À chaque fois que l'événement dûment enregistré et que le document "positif" cessent de nous parler, le mythe, le symbole et la légende s'offrent à nous, prêts à nous faire pénétrer une réalité plus profonde, secrète et essentielle : une réalité dont les traits extérieurs, historiques et tangibles des sociétés, des races et des civilisations passées ne sont qu'une conséquence. Dans cette optique, ceux-ci représentent assez fréquemment les seuls documents positifs que le passé a conservés. Bachofen observe très justement que l'on ne peut jamais se fier aveuglément à l'histoire : un événement peut, certes, laisser des traces, mais sa signification interne se perd, elle est emportée par le courant du temps au point d’être insaisissable et incompréhensible chaque fois que la tradition et le mythe ne l'ont pas fixée.

Dans les développements, les modifications, les oppositions et même les contradictions des divers symboles, mythes et traditions, nous pouvons en effet déceler les forces plus profondes, les "éléments premiers", spirituels et métaphysiques, qui agirent dans le cadre des cycles de civilisation primordiaux et dont ils déterminèrent les bouleversements les plus décisifs.

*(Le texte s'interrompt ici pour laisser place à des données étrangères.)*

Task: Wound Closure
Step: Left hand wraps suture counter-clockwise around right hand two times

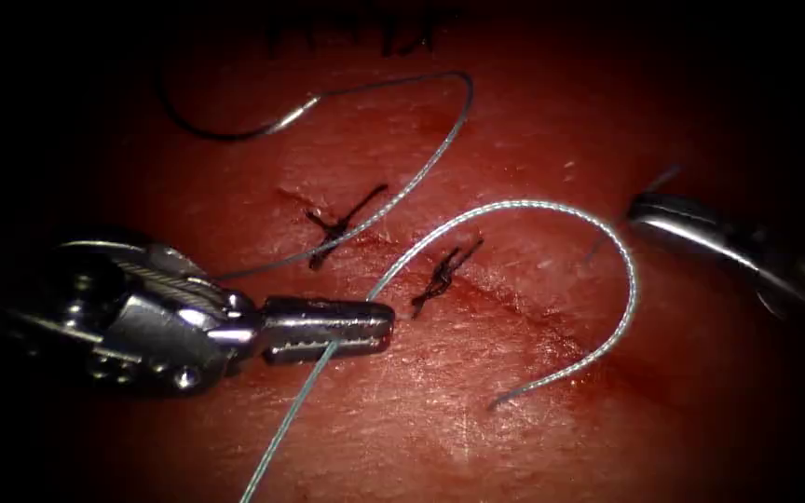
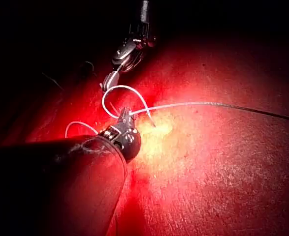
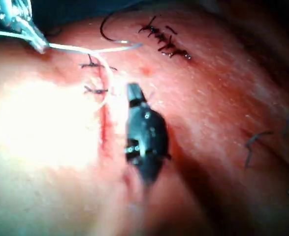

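Observation:
My left tool (image 1: 382, 326) reaches in from the left, its jaws shut on the pale thread (image 1: 514, 204) just left of the cut (image 1: 552, 321). From the jaws the thread arcs over the cut and curls down to a loose end on the tissue (image 1: 440, 438). The curved needle (image 1: 225, 133) lies free on the tissue at the upper left, held by neither tool, with thread trailing from it. My right tool (image 1: 637, 212) hovers right of the cut, jaws shut on nothing. The left jaws (image 2: 125, 117) hold thread (image 2: 208, 103); the right tool (image 3: 133, 91) sits beside the cut.
Two dark knotted stitches (image 1: 342, 224) (image 1: 442, 270) cross the cut's upper part. Red fluid wets the tissue along the cut. A row of older dark stitches (image 3: 164, 42) lies farther back, and a cut thread end (image 3: 252, 142) lies off to one side.

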`<state>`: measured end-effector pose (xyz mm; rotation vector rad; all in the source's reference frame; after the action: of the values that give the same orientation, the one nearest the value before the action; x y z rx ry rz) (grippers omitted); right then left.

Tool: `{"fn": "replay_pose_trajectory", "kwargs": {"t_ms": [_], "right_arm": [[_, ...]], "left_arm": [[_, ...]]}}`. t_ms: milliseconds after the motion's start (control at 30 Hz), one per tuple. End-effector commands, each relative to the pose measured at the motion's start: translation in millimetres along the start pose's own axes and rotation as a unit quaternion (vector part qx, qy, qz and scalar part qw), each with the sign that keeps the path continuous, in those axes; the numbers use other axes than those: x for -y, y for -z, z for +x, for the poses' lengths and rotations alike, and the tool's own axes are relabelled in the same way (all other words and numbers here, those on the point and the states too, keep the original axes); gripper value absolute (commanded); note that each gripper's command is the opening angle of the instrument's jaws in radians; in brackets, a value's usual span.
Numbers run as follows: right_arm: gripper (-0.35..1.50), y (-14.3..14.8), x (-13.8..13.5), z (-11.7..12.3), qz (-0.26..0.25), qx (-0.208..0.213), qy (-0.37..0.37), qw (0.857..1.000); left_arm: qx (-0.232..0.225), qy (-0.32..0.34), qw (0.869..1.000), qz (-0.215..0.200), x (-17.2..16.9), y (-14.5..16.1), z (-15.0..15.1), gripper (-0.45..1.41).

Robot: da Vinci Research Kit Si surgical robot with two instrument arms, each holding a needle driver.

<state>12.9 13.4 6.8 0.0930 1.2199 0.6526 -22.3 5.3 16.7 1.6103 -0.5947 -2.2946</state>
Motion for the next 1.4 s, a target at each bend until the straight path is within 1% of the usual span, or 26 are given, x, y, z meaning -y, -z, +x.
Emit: {"fn": "replay_pose_trajectory", "kwargs": {"t_ms": [33,67,100,133,167,233,267,300,467,600,800,967,1000,1033,1067,1167,1233,1267,1333,1400], "right_arm": [[-0.35,-1.1,-0.3,-0.9,-0.001,0.002,0.002,1.000],[-0.35,-2.0,-0.3,-1.8,0.001,0.016,0.008,1.000],[-0.35,-2.6,0.1,-2.5,0.008,0.016,0.012,1.000],[-0.35,-2.6,0.1,-2.5,0.008,0.016,0.012,1.000],[-0.35,-3.2,1.0,-3.0,0.017,0.014,0.015,1.000],[-0.35,-3.5,1.9,-3.1,0.023,0.011,0.015,1.000],[-0.35,-3.8,2.5,-2.8,0.030,0.009,0.015,0.999],[-0.35,-3.8,3.2,-2.3,0.036,0.008,0.013,0.999],[-0.35,-3.3,4.7,-0.8,0.044,0.007,0.007,0.999],[-0.35,-3.4,5.2,0.1,0.047,-0.005,0.002,0.999],[-0.35,-3.5,6.4,1.0,0.048,-0.010,-0.001,0.999],[-0.35,-4.5,6.6,1.3,0.036,-0.023,-0.003,0.999],[-0.20,-5.0,6.5,1.3,0.024,-0.023,-0.004,0.999],[0.05,-5.3,6.5,1.2,0.023,-0.021,-0.003,1.000],[0.16,-5.5,6.6,1.0,0.023,-0.019,-0.002,1.000],[0.36,-6.2,7.0,0.3,0.022,0.002,0.002,1.000],[0.41,-6.7,7.5,-0.3,0.023,0.016,0.006,1.000],[0.41,-6.7,7.5,-0.3,0.023,0.016,0.006,1.000],[0.46,-7.4,8.1,-1.2,0.027,0.038,0.012,0.999],[0.46,-8.0,8.7,-1.9,0.031,0.056,0.020,0.998]], "left_arm": [[0.000,0.000,1.000,-0.001,-0.2,-0.6,-0.2,-0.45],[-0.001,0.000,1.000,-0.001,-0.1,-0.7,-0.1,-0.45],[-0.002,0.001,1.000,-0.001,0.1,-1.1,-0.1,-0.45],[-0.002,0.001,1.000,-0.001,0.1,-1.1,-0.1,-0.45],[-0.006,0.001,1.000,-0.001,0.3,-1.6,-0.3,-0.45],[-0.006,-0.001,1.000,0.000,0.5,-2.5,-0.6,-0.45],[0.001,0.001,1.000,0.002,0.6,-3.4,-1.0,-0.45],[0.021,-0.002,1.000,0.010,0.4,-4.4,-1.5,-0.45],[0.056,-0.006,0.998,0.019,-1.1,-5.8,-3.2,-0.45],[0.064,-0.007,0.998,0.016,-2.1,-6.6,-3.2,-0.45],[0.071,-0.010,0.997,0.014,-3.0,-7.7,-3.0,-0.45],[0.065,-0.007,0.998,0.001,-4.5,-8.5,-1.8,-0.45],[0.059,-0.007,0.998,-0.006,-4.8,-8.6,-0.8,-0.45],[0.055,-0.005,0.998,-0.009,-4.9,-8.5,0.1,-0.45],[0.052,-0.004,0.999,-0.010,-4.8,-8.4,0.7,-0.45],[0.048,0.005,0.999,-0.012,-4.0,-8.3,2.0,-0.45],[0.046,0.000,0.999,-0.013,-3.3,-8.1,2.6,-0.45],[0.046,0.000,0.999,-0.013,-3.3,-8.1,2.6,-0.45],[0.042,-0.011,0.999,-0.016,-1.9,-7.8,3.2,-0.45],[0.034,-0.023,0.999,-0.019,-0.3,-7.1,3.2,-0.45]]}}
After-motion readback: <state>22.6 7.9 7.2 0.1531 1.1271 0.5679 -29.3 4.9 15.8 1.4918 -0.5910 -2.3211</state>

C'est ainsi que s'ouvre devant nous la voie d'une MÉTAPHYSIQUE DE L'HISTOIRE qui, par la suite, n'est autre que l'histoire intégrale, où la dimension la plus importante - la 3ème dimension - est précisément mise en exergue. L'interprétation de l'histoire interne de Rome à laquelle se livre Bachofen, sur la base, justement, des mythes et des légendes de la romanité, est l'un des exemples les plus convaincants de la portée et de la fécondité d'une telle méthode.

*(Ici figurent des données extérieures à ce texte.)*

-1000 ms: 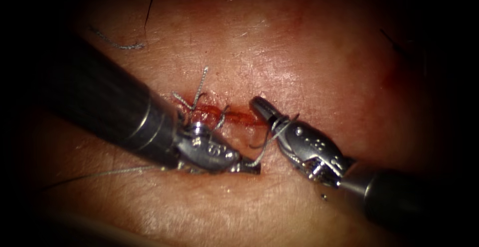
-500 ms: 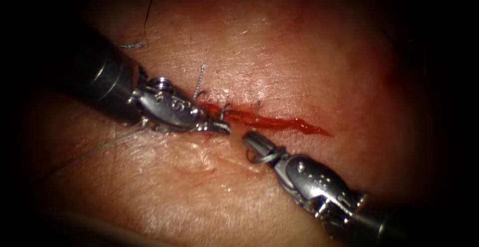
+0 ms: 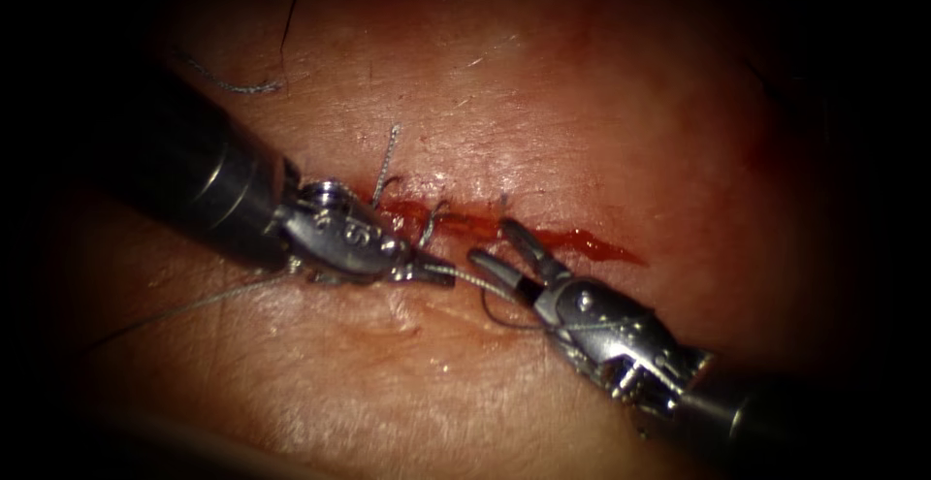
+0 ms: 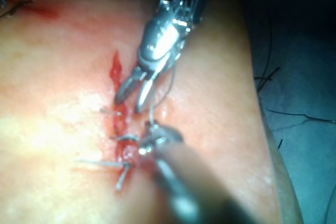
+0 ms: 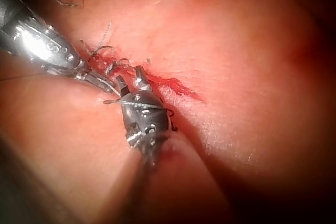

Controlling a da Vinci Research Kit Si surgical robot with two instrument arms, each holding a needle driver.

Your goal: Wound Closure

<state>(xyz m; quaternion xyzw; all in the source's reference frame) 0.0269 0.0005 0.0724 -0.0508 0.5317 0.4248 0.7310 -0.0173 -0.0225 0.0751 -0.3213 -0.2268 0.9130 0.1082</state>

En 2nd lieu, l'œuvre de Bachofen revêt une importance toute particulière sur le plan aussi bien d'une "mythologie de la civilisation" que d'une "typologie" et une "science des races de l'esprit". Se fondant sur les diverses formes que revêtirent jadis les rapports entre les sexes, les recherches de Bachofen mettent à jour l'existence de certaines formes, typiques et distinctes, de civilisation qui ramènent à autant d'idées centrales - liées, à leur tour, à des attitudes générales, attestées par autant de conceptions du monde, du destin, de l'au-delà, du droit, de la société. De telles idées ont quasiment valeur d' "archétypes", au sens platonicien : ce sont des forces formatrices riches de rapports analogiques avec les grandes forces des choses. Par la suite, elles se manifestent, chez les individus, sous la forme de divers modes d'être, de divers "styles" de l'âme : dans la façon de sentir, d'agir et de réagir.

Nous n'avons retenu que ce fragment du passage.